There is a certain irony to the County Park owned by the city of Los Angeles and leased to Mono County. It was one of the few places in town I saw a green lawn.

Though a number of tributaries carry fresh water to Mono Lake, laid out at the eastern base of the Sierra Nevadas, it loses water only through evaporation. Minerals carried from the mountains remain behind making the water saline, more hospitable to brine flies and brine shrimp than fish. Because of the abundant flies and shrimp, the lake is an important destination for migrating birds; Wilson’s and Red-napped Phalaropes and other shorebirds, come here to double their weight before flying south.

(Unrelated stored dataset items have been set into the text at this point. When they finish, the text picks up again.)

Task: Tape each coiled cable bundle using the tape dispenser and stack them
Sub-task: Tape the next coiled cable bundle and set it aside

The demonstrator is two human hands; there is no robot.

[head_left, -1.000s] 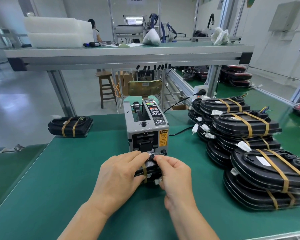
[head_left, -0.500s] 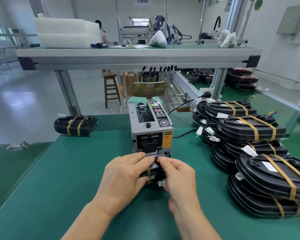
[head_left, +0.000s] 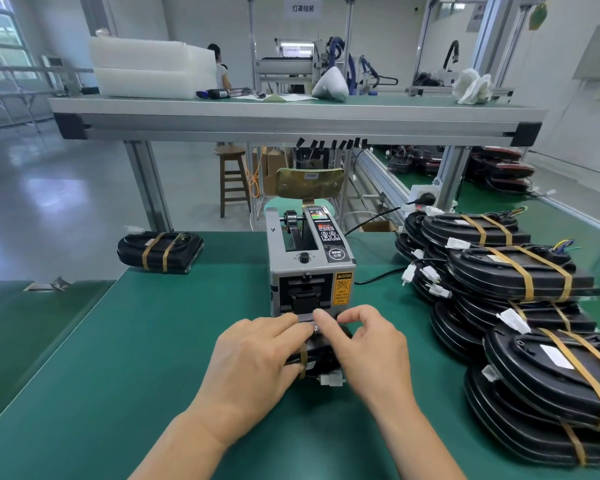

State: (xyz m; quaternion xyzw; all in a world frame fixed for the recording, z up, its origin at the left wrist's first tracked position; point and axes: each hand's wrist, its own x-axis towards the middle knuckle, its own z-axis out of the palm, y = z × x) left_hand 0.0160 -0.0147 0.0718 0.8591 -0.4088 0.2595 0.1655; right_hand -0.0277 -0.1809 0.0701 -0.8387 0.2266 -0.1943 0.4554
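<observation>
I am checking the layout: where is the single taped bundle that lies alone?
In the head view, the lone taped bundle lies at the far left corner of the table, left of the tape dispenser.

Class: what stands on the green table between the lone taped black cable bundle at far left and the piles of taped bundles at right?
The grey box-shaped tape dispenser stands there, its black power cord trailing toward the piles, in the head view.

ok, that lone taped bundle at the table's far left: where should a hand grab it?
Probably from above, at the middle, fingers spanning the front and back edges. The lone bundle lies flat, long side across, and its two tape bands bind the coils there.
</observation>
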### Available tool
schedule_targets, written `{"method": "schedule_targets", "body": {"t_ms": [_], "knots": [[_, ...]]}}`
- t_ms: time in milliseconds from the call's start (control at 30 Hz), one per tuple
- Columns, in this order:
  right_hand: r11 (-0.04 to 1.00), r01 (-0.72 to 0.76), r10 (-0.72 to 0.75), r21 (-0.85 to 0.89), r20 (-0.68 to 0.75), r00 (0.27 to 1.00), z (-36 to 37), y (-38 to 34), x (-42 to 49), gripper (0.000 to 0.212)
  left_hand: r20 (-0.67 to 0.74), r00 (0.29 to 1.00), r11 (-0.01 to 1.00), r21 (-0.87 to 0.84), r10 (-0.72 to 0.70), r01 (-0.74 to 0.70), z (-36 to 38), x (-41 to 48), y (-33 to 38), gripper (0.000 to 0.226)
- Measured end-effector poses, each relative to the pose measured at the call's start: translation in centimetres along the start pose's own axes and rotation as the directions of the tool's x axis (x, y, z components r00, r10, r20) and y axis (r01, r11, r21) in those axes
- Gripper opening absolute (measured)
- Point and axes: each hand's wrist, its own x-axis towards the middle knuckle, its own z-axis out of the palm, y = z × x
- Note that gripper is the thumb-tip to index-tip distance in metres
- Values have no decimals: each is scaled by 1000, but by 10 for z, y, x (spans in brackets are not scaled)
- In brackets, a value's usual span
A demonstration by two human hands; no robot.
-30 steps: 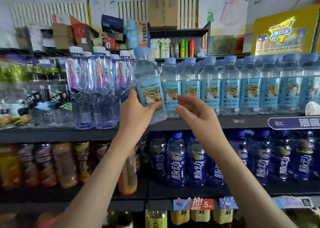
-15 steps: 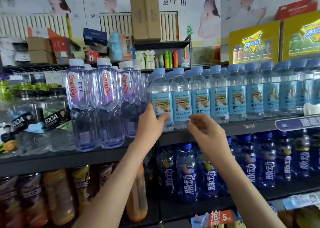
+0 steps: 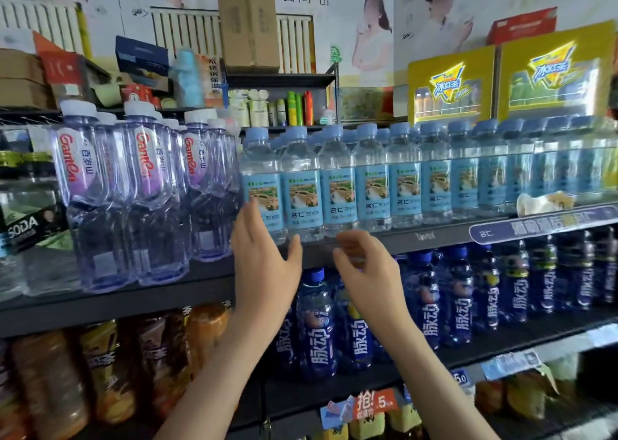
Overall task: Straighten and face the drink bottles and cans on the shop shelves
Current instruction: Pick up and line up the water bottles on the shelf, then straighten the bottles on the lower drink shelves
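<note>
Ganten bottles [image 3: 143, 198] left of water bottles [image 3: 371, 185]

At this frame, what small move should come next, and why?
Probably ease the left hand off the leftmost blue-label bottle and move along. Its straight fingers only touch that bottle, which stands upright, label forward, level with its row; the right hand holds nothing.

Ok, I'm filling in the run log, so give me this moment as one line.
left hand: open, at leftmost blue-label bottle | right hand: loosely curled, empty | blue-label row: upright, labels forward
</note>
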Motion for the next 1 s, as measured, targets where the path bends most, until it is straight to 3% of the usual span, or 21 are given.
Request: {"method": "schedule_targets", "body": {"t_ms": [67, 167, 367, 600, 733, 900, 1000], "knots": [[1000, 10, -10, 11, 5, 1000, 0, 4, -6, 19, -40, 996, 997, 19, 76, -76, 3, -14, 8, 62], [998, 9, -13, 58, 69, 998, 6, 5, -16, 19, -15, 997, 997, -20, 70, -71, 0, -33, 12, 47], [978, 50, -97, 202, 230, 968, 39, -12, -33, 18, 5, 987, 985, -59, -160, 160, -43, -54, -5, 35], [932, 32, -167, 360, 351, 921, 106, -55, -64, 22, -143, 909, 918, 3, -393, 397, -128, -72, -56, 31], [917, 79, -233, 390, 363, 902, 150, -85, -83, 23, -250, 875, 901, 18, -415, 433, -183, -71, -89, 29], [915, 225, -312, 334, 232, 921, 212, -115, -88, 38, -298, 868, 904, 35, -398, 427, -233, -48, -140, 32], [932, 348, -347, 101, -23, 937, 250, -121, -87, 53, -272, 907, 919, 140, -321, 368, -253, -35, -173, 40]]}}
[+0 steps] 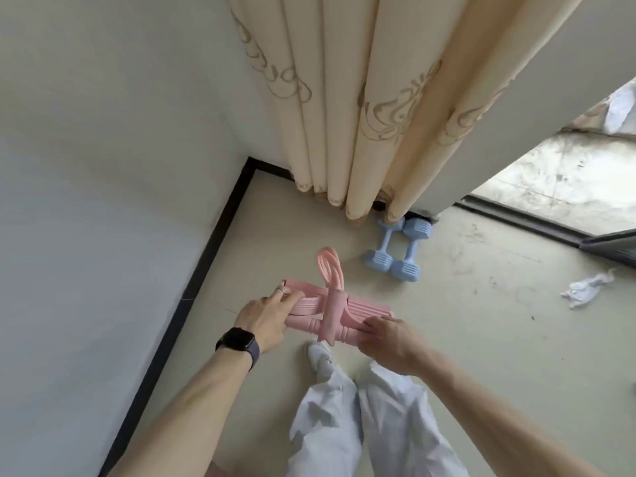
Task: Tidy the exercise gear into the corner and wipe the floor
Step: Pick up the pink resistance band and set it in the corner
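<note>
A pink pedal resistance puller (335, 313) with looped tubes is held above the floor in the middle of the head view. My left hand (265, 315) grips its left end, with a ring on one finger and a black watch on the wrist. My right hand (385, 342) grips its right end. Two light blue dumbbells (395, 253) lie side by side on the floor beyond it, at the foot of the curtain. A crumpled white cloth (586, 289) lies on the floor at the right.
The beige curtain (361, 115) hangs into the room corner, where a black skirting board (206, 253) runs along the white wall at the left. A door threshold (523, 220) opens to a stained balcony floor at the right. My legs and a white shoe (320, 359) stand below the hands.
</note>
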Action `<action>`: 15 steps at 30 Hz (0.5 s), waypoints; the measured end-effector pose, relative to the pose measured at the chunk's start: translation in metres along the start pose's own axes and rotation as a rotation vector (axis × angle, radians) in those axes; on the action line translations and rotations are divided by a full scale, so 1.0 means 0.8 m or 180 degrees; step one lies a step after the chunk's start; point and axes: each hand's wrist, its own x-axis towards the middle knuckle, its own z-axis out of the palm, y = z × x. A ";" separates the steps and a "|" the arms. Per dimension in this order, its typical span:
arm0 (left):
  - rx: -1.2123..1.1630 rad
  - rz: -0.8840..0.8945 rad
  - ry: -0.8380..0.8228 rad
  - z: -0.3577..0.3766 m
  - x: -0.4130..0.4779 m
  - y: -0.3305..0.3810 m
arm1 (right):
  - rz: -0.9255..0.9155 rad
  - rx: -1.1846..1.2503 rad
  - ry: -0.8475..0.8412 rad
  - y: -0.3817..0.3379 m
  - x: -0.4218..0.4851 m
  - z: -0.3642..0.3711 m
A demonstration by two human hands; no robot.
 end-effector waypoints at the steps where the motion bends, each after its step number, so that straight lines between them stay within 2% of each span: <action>1: -0.0005 -0.0017 -0.0006 0.016 0.037 -0.015 | -0.0016 -0.0023 -0.0022 0.010 0.041 0.008; 4: 0.0018 -0.0052 -0.0020 0.066 0.139 -0.051 | -0.0090 -0.0109 0.0045 0.040 0.156 0.033; 8: 0.0110 -0.0087 0.0151 0.124 0.254 -0.092 | -0.0144 -0.0258 0.0406 0.078 0.290 0.070; 15: 0.0278 0.0152 0.1064 0.191 0.446 -0.153 | -0.0028 -0.0577 0.1502 0.123 0.479 0.102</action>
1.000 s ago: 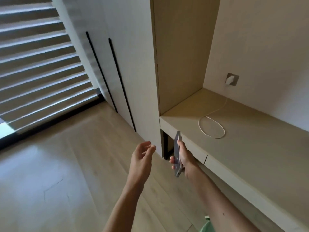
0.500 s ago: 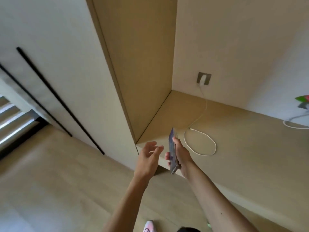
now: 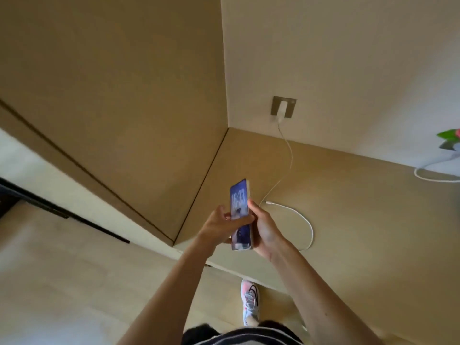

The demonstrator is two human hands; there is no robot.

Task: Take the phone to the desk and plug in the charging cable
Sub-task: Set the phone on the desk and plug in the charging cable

In 1941, Los Angeles began diverting water from the eastern Sierra for city use. Because of the diversions, less fresh water flowed into Mono Lake lowering it from an elevation of 6417’ to its present day level of 6382’ and doubling the salinity. With the system on the brink of collapse, a citizen’s group, The Mono Lake Commission, began a decades long litigation to restore water to the lake. The commission continues to work statewide to educate consumers about water conservation. Did you know that a lawn in LA uses more water to maintain than a swimming pool?

I read a study once that demonstrated that humans are fundamentally, and perhaps evolutionarily drawn to water. The researchers asked participants to rate forest scenes and grasslands compared with those containing lakes, rivers and streams. But the pictures had to be screened carefully – one forest scene was chosen again and again as preferable until the researchers noted, after looking closely, that indeed a stream flowed through the trees.

So was I drawn to Mono Lake. I spent the afternoon walking its shores and bird watching. Wherever I went in town, the lake drew my eye. The tufa towers—built from mineral deposits from underground springs—entranced me, hardened mounds like dribble castles built by children then eroded by the tide. Once underwater, the towers now stand amid blue-eyed grass, paintbrush and willow.

I stayed at the County Park until the sun set behind the mountains and the light left the lake, casting the far shore in mauve and violet. I stayed watching phalaropes spin for their meals and Long-billed Dowitchers probe the alkaline flats with their bills. I stayed to hear the raucous calls of California Gulls as their rookery settled into night. As I walked back to my car Violet-green swallows and bats vied for insects, and then the sprinklers kicked on keeping the green lawn green and sending the tributaries of Mono Lake into the dry dessert air.